This speech-language pathologist is helping provide a crucial resource to those in Haiti with communication disorders
In the days and weeks following the deadly 2010 earthquake in Haiti, speech-language pathologist Dr. Martine Elie wanted to help her native homeland. At the time, Haiti was inundated with donation and rescue efforts, and as the Clinical Director at Howard University’s Speech and Hearing Clinic she was in a unique position to provide a vital service: speech-language pathology.
So, in 2011 when Howard’s Alternative Spring Break program added Haiti to its list of places where students could travel and provide assistance, Dr. Elie saw her opportunity. Through a university-wide ongoing service-learning program, she and her graduate speech-language pathology students not only treat patients with communication disorders in Haiti, but also provide resources and tools to educators. All of this combined helps those in the country build strategies for teaching students with communication disorders.
“My ultimate passion is to bring awareness of speech-language pathology services to [Haiti],” says Dr. Elie.
In her role as Clinic Director, Dr. Elie oversees all graduate speech-language pathology clinicians, training them on how to evaluate and treat patients. That training has been a tremendous help on their annual trips to her homeland. Haiti currently has a limited number of speech-language pathologists, making the services they provide invaluable. When she, her students and program participants arrive, they are greeted by members of the community who have already drafted a list of their needs.
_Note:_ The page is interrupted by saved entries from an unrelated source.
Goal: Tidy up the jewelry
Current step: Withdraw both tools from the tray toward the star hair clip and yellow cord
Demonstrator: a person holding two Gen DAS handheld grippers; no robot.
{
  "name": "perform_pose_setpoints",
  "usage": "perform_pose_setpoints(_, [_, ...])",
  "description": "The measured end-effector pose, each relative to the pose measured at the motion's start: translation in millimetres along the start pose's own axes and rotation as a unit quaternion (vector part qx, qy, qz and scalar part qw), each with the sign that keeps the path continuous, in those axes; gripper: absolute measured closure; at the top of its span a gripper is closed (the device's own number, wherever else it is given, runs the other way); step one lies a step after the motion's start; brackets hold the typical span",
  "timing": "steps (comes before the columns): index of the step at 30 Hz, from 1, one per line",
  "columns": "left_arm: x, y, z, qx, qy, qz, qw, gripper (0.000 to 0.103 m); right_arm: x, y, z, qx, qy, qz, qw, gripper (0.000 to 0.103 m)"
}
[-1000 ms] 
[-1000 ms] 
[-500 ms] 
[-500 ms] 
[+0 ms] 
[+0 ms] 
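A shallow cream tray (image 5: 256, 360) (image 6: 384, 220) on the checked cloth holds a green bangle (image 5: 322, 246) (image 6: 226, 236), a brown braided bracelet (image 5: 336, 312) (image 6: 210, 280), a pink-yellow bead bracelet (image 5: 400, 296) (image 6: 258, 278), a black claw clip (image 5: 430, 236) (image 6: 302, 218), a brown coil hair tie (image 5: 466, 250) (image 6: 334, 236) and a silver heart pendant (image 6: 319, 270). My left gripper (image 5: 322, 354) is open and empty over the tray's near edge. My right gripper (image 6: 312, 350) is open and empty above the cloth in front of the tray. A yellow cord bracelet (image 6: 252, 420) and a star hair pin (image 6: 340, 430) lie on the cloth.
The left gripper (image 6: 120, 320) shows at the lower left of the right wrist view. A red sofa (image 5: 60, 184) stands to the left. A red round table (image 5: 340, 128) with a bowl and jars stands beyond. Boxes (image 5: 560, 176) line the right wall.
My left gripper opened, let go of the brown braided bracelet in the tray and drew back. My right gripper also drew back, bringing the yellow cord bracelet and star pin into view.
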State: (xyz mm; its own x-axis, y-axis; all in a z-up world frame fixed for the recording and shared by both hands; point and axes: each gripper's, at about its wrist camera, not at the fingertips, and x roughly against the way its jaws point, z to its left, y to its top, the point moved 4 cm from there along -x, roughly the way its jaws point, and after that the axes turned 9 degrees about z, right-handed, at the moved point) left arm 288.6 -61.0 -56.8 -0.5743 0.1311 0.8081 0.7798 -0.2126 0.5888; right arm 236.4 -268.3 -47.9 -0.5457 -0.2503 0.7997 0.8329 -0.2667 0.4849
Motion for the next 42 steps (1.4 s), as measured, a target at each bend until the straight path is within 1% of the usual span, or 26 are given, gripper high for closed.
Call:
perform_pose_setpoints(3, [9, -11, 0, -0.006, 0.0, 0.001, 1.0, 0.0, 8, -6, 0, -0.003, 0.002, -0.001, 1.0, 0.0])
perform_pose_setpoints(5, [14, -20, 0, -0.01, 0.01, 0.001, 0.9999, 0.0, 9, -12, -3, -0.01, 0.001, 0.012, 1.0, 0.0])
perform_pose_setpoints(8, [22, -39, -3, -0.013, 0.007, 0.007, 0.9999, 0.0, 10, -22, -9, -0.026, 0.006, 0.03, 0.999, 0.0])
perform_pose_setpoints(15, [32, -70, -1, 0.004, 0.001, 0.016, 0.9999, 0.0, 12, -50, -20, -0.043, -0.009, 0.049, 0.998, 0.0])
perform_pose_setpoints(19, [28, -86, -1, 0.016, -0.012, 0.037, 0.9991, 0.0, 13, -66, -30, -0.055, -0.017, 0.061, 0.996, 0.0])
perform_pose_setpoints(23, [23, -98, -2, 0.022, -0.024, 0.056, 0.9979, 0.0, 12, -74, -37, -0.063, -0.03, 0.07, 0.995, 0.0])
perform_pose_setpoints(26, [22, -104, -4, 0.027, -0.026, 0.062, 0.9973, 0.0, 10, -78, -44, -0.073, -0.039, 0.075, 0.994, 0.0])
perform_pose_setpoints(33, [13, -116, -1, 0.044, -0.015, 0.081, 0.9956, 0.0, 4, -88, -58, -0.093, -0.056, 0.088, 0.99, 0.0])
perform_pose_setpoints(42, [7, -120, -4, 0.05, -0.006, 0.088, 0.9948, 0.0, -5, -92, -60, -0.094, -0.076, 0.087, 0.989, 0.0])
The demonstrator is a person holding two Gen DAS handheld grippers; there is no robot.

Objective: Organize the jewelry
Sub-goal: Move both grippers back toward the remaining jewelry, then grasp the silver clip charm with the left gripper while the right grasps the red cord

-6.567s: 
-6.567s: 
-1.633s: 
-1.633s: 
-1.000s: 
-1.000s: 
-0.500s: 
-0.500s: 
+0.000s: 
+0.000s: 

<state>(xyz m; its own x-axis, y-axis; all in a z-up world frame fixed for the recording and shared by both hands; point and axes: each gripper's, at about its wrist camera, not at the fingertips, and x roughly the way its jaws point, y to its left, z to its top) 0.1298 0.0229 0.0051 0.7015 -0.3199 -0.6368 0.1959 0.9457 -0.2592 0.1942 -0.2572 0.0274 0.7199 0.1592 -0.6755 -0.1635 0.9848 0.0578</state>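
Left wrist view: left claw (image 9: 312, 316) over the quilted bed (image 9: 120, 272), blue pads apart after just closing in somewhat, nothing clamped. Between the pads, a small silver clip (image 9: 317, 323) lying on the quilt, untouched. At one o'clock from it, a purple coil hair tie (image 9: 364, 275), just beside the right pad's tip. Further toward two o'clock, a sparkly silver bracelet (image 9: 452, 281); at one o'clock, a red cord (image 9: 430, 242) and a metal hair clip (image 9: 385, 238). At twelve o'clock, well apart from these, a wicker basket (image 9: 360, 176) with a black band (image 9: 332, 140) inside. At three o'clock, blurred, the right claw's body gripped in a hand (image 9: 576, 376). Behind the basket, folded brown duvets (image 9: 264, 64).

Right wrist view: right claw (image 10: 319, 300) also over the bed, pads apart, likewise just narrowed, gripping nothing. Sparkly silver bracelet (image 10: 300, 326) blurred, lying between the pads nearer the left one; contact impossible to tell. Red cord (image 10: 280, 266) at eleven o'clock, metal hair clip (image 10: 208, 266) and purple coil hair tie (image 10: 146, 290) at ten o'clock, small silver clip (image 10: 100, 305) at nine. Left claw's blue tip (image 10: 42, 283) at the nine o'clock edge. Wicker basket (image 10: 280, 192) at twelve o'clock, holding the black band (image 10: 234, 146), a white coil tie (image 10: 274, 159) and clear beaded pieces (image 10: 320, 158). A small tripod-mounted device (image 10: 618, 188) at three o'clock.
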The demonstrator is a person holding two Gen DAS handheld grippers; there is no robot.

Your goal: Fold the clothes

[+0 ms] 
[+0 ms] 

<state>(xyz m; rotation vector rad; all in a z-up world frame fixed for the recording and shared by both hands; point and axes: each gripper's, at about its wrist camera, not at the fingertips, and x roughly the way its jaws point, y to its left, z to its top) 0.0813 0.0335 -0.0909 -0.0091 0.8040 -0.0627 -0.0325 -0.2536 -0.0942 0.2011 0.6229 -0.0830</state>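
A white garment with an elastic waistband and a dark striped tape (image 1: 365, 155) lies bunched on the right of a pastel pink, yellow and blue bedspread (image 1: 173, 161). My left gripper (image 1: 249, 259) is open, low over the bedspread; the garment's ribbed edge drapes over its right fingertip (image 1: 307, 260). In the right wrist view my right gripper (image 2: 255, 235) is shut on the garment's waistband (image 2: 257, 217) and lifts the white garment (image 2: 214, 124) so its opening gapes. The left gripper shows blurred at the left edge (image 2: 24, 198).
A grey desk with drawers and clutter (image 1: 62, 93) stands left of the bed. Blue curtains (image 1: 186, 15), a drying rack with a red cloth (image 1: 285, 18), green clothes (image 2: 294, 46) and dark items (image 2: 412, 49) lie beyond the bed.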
Dr. Elie and her colleagues work with educators at various schools, modifying their teaching strategies to serve students with communication disorders and translating all materials to their native language of Creole beforehand to ensure they are useable. They’ve donated communication boards, sentence strips, and pictures to special needs schools and trained teachers to help children communicate their wants and needs.
One of Dr. Elie’s most memorable encounters in Haiti occurred when she met a preteen boy with a cluttering disorder — when someone has a rapid or irregular speaking rate— that was interfering with how he communicated in different social settings. To help him speak more fluently, Dr. Elie downloaded a metronome app so he could listen to it and simultaneously monitor his rate of speech. Although she was unable to meet with him in person throughout the year, she made up for it by providing him with speech therapy sessions via Facebook messenger. As a result of her dedication and commitment to helping him, the boy’s ability to communicate fluently drastically improved.
“Seeing his self-monitoring skills develop and how he can now recognize when he’s going too fast” has been amazing, she says. “So far, he’s decreased his rate of speech in terms of the speed in which he talks to others.”
The needs in Haiti remain great and present a variety of challenges. Yet, increasing awareness of communication disorders and providing speech-language pathology services to individuals in Haiti is something Dr. Elie plans to continue. Her years of experience, commitment to continuing education and annually maintaining her ASHA-certification have well prepared her to address the needs of persons with communication disorders here and around the world. “We make a difference,” she says.